Il faudrait demander aux historiens si le jour du verdict du dernier
arrêt Morgentaler (le 26 janvier 1988)fut aussi vécu à l'époque comme
«une merveilleuse journée» Revenons à MBC, «Il ne fallait pas être devin
pour savoir, toutefois que les balises entourant ce droit tomberaient
rapidement. Dès lors qu'un principe s'impose dans une société, il a
tendance à se radicaliser, à aller jusqu'au bout de lui-même. Le droit
de mourir dans la dignité s'appliquait aux malades en phase terminale
victimes de terribles souffrances. On a voulu l'étendre. Puis l'étendre
encore. L'argument est le suivant:qui souffre de problèmes mentaux
graves souffre autant que celui qui souffre physiquement. [...] Mais
telle n'était pas la fonction initiale de cette loi. Elle devait,
redisons-le, abréger les souffrances atroces d'une personne en fin de
vie.» « Chose certaine, nous nous en rapprochons. Car on trouve derrière
l'extension du droit au suicide assisté une tendance lourde de notre
temps, soit un individualisme qui tend à sacraliser et absolutiser le
désir de chaque personne , quelqu'il soit. Et on en arrivera , tôt ou
tard, à un monde ou chacun pourra réclamer soit à l'État, soit aux
entreprises qui s »'en feront une spécialité, le droit de l'aider à
mettre fin à ses jours.»
Certains
répondront à MBC que nous n'en sommes pas encore là et que, pour
l'heure, au Canada et au Québec; le droit de mourir dans la dignité
demeure l'apanage de la profession médicale. Seuls les médecins peuvent
agir comme exécutants, nous n'osons écrire comme exécuteurs.Pas
d'entreprises, pour l'heure, mais c'est oublier bien vite l'histoire de
Manon Brunelle et de sa mort dans la dignité en Suisse, en 2004, grâce
au bons offices de la clinique Dignitas. l'affaire avait à l'époque,
l'objet d'une documentaire intitulé Manon qui avait suscité de vifs débats ici en son temps.
Combien
de temps avant que des entrepreneurs ne veuillent prendre le relais de
médecins que l'on nous présentera comme débordés et indisponibles.
Les
«valeurs» de notre société «avancée» se rapprochent de plus en plus de
celles des régimes totalitaires ayant existé au milieu du siècle
précédent.
Comparaison
qui choquera, mais qui est plus juste que nous voudrions le
reconnaître.
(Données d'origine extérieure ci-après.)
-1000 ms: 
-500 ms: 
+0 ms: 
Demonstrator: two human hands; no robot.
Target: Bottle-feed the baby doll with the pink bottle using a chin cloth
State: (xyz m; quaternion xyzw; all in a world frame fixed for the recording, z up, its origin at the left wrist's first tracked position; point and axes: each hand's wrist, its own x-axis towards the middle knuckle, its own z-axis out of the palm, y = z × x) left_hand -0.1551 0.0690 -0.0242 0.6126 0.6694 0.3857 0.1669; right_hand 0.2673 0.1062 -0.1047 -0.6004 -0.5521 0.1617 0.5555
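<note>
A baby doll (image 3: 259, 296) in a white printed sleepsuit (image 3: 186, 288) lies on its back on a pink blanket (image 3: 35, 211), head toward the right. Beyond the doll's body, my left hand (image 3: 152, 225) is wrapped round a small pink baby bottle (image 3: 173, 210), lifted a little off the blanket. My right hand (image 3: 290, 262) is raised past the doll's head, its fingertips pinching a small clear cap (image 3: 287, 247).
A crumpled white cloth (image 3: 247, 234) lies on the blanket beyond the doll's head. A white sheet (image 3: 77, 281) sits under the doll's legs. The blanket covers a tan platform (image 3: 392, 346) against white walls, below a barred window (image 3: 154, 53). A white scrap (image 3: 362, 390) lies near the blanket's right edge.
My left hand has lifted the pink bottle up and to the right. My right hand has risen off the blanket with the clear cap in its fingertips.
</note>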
Afin de demeurer dans notre siècle , il serait intéressant
de connaître la situation de l'»aide médicale à mourir» dans des pays
comme la République populaire de Chine et la République démocratique de
Corée du Nord.
L' "aide
médicale à mourir" s'inscrit aussi sans difficultés dans un contexte
capitaliste avec son souci de larguer les «bouches inutiles» n'étant
plus ou pas en mesure de contribuer à l'économie, comme producteurs ou
comme consommateurs.
L'intention
est louable, mais l'efficacité de l'initiative n'est pas garantie.Au
rythme ou vont les choses et les balises sautant les unes après les
autres, combien de temps avant que l'injection «libératrice» ne puisse
être obtenue sur simple demande. Les individus pourront mourir dans la
dignité, mais notre société pourra elle mourir dans l'indignité!